» WHAT THE TASK ASKS
Would you please output, word for word, the span of the listing below that opens on the line containing "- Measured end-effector" and closes on the line containing "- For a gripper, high"? Include both ends and nothing more.

» DATA LISTING
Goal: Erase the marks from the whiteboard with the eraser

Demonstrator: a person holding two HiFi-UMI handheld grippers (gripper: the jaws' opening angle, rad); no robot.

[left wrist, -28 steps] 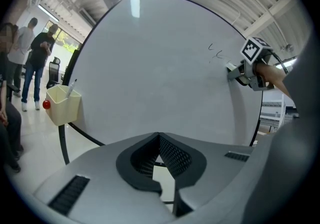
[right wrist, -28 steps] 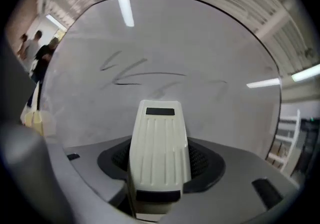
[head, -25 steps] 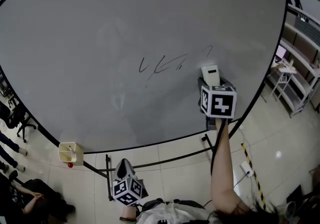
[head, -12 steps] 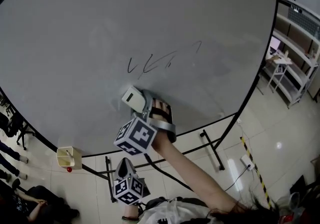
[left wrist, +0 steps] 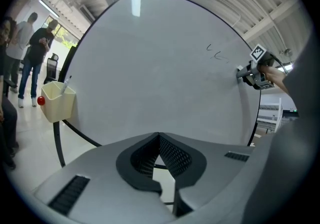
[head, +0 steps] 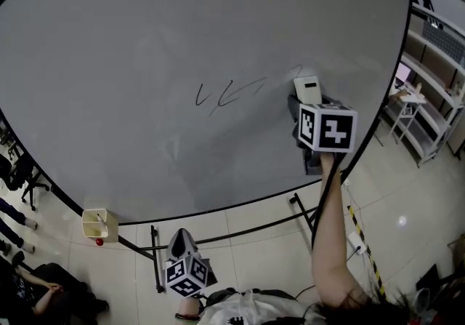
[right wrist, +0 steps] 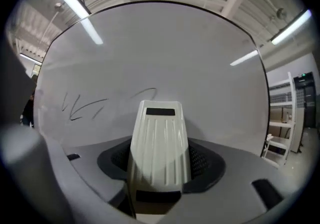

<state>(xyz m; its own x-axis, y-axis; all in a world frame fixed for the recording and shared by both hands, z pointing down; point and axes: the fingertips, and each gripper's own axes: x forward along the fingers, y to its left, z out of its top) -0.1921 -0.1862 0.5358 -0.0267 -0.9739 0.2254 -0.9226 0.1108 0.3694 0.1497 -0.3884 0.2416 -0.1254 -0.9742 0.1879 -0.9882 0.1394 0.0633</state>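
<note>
My right gripper [right wrist: 159,169] pinches the cream ribbed plastic eraser [right wrist: 159,135] at the pale-grey whiteboard [head: 145,40], right of thin black marks [head: 224,95]; my left gripper [left wrist: 159,160] sits pressed together.

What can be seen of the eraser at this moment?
The eraser is a cream-white plastic block with lengthwise ribs and a dark rectangular patch near each end. It sits lengthwise between the jaws of the right gripper, which is shut on it, its far end toward the whiteboard. The black marks lie to its left. Contact with the board cannot be confirmed.
</note>
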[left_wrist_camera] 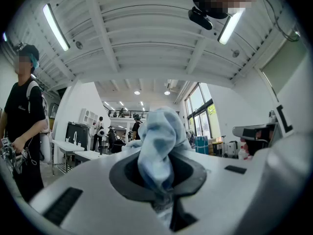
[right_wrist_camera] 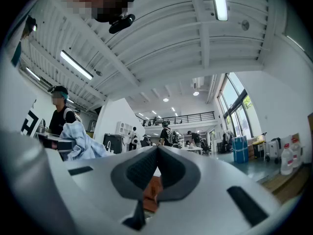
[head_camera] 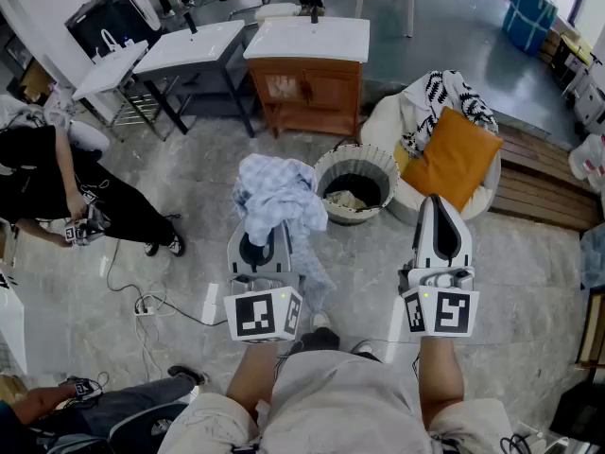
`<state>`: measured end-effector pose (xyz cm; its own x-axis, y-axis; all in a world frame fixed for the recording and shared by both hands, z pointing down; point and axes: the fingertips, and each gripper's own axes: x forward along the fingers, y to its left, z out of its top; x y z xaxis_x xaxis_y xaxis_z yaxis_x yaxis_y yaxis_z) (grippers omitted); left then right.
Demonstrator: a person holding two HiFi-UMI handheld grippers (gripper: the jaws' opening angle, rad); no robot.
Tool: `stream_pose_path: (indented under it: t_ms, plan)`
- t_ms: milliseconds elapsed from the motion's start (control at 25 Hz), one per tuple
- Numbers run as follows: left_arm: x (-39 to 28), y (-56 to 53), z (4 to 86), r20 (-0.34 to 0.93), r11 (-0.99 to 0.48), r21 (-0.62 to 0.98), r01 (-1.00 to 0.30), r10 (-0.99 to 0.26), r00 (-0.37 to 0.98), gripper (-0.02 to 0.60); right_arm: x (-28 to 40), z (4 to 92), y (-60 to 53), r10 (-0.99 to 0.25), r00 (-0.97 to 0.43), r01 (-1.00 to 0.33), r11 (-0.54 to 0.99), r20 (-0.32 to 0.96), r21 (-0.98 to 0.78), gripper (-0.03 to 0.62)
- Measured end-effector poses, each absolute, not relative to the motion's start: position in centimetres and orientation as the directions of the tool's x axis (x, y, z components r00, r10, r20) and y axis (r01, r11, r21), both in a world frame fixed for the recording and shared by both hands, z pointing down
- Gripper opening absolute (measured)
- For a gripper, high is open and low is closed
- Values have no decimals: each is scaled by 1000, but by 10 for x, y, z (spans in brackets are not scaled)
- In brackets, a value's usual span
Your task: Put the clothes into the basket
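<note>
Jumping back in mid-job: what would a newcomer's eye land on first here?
First, the bunched light blue cloth clamped in the left gripper, held up just left of the round basket on the floor. Next, the orange cushion to the right of the basket, and the right gripper, shut and empty.

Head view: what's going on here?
A person holds a claw in each hand. The left claw is shut on a light blue cloth, held up in the air just left of the basket, not yet over it. The right claw is shut and empty. The basket stands on the floor ahead with something pale in it.
</note>
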<state>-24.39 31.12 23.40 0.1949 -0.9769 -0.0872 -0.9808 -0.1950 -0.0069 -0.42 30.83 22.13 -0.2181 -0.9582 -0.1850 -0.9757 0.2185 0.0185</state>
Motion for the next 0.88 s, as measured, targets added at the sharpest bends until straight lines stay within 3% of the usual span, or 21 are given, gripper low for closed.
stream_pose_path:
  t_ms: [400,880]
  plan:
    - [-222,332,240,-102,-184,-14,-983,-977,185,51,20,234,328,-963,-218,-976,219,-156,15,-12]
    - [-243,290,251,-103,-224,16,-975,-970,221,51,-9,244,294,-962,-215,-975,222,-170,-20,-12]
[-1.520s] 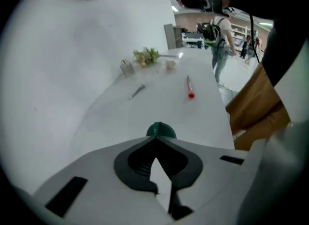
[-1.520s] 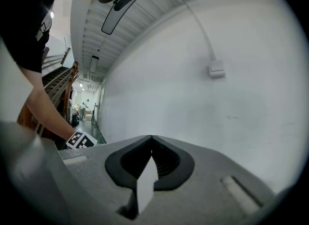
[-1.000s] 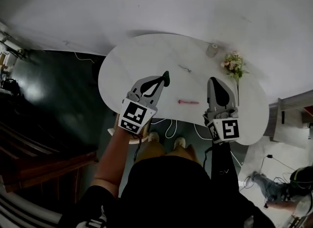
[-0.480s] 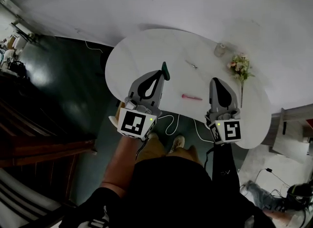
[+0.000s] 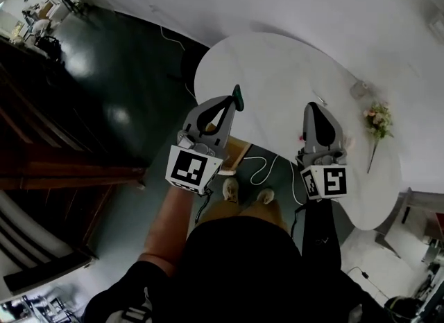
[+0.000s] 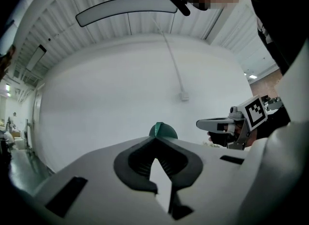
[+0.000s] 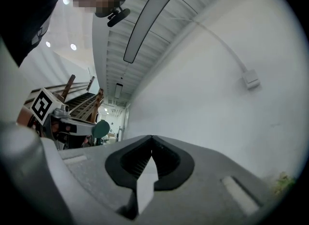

» RESPONSE TO THE EXERCISE
- Measured end-effector poses, each absolute, not relative to the motion's start: position in centimetres and orientation as the directions of the tool's x axis (x, y, z components r00, r10, r20) and y axis (r01, r11, r21), both in a world frame fixed for the recording and shared by both hands, z pointing down
- Gripper opening absolute (measured)
- For a gripper, high is open and low is closed

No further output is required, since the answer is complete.